Obwohl das POU-Domänenprotein Oct-6 und das ets-Domänenprotein Ets-1 nicht an
Heteroduplex-DNA banden, konnte sowohl für WT-1-KTS als auch für WT-1+KTS eine starke
Bindung an Heteroduplex-DNA nachgewiesen werden. WT-1-KTS band an Heteroduplex mit
ähnlicher Stärke wie an die Egr-1-Konsensusequenz. Nachdem für die beiden WT-1-Isoformen
schon mehrere sequenzabhängige Bindungsstellen charakterisiert wurden, konnte hier nun
zusätzlich die sequenzunabhängige Bindung an die Struktur einer Heteroduplex dargestellt
werden. Da für die WT-1-Isoformen eine Kolokalisation mit Transkriptionsfaktoren und fraglich
auch mit Splicingfaktoren besteht, ist eine interessante Hypothese sicherlich, daß WT-1 nach
Erkennen einer Heteroduplex lenkend auf die Transkription und das Splicing einwirkt. Offen ist
allerdings, ob die bei der Transkription geschmolzene DNA ausreichend groß und zugänglich ist
und ob nicht nur eine räumliche Kolokalisation von WT-1 mit Transkriptions- und
möglicherweise auch Splicingfaktoren besteht, sondern auch eine funktionelle Interaktion.
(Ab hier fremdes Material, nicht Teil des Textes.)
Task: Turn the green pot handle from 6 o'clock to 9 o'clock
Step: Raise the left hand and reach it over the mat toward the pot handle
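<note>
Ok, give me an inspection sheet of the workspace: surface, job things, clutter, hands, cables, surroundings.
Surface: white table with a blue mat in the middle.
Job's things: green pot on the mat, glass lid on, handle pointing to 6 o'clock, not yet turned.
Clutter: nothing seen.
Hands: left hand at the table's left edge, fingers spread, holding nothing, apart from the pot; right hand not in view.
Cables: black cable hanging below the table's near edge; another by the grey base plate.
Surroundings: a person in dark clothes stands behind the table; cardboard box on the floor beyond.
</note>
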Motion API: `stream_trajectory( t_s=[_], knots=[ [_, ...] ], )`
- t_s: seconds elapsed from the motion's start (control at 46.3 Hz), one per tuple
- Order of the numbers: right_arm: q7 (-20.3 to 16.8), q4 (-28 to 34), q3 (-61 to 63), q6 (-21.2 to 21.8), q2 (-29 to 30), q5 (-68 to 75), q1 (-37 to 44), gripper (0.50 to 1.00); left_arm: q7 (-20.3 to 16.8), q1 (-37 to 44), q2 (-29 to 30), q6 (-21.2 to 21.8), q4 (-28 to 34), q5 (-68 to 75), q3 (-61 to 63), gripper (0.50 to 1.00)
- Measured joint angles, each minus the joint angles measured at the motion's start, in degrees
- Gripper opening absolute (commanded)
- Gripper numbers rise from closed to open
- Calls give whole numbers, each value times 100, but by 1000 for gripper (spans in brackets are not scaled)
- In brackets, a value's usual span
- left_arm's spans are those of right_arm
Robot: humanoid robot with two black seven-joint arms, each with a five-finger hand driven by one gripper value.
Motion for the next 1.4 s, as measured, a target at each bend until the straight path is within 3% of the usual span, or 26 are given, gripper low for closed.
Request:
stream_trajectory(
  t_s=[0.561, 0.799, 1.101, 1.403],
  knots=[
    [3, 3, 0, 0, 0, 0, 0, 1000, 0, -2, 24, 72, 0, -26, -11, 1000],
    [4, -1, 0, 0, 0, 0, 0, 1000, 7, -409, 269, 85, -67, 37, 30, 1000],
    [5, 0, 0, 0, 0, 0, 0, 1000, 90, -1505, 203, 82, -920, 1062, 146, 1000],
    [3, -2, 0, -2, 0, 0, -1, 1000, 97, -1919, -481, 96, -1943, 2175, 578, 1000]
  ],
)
Hiermit konnte die Struktur einer Heteroduplex als ein neues Motiv für DNA-bindende
Proteine charakterisiert werden. Die Struktur einer Heteroduplex stellt aber nicht nur die erste
DNA-Bindungsstelle für Zinkfingerproteine mit KRAB-Domäne dar, sondern ist auch ein
Bindungsmotiv, das von anderen Zinkfingerproteinen erkannt wird.